▶ [Your task] Please copy exactly the lines from the top of the data through the line containing "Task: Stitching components", and nothing else.

···

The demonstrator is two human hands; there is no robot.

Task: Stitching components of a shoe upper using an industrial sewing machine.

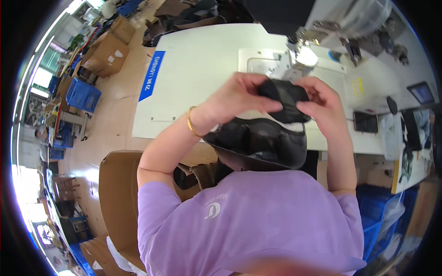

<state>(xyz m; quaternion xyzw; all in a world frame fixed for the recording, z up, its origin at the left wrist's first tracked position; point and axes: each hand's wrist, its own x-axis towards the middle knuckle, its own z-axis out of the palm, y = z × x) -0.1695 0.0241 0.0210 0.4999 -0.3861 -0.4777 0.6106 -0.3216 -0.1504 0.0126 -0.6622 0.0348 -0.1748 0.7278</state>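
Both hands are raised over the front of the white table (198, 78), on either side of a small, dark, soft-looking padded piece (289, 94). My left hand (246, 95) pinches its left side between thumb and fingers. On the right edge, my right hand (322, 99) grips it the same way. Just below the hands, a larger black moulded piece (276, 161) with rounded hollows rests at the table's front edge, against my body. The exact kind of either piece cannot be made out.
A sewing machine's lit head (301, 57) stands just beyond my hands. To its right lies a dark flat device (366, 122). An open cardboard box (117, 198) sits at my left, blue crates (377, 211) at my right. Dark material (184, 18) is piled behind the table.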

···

▶ [Result]
The demonstrator is two human hands; there is no robot.

Task: Stitching components of a shoe upper using an industrial sewing machine.

The exercise has been answered, and the work is done.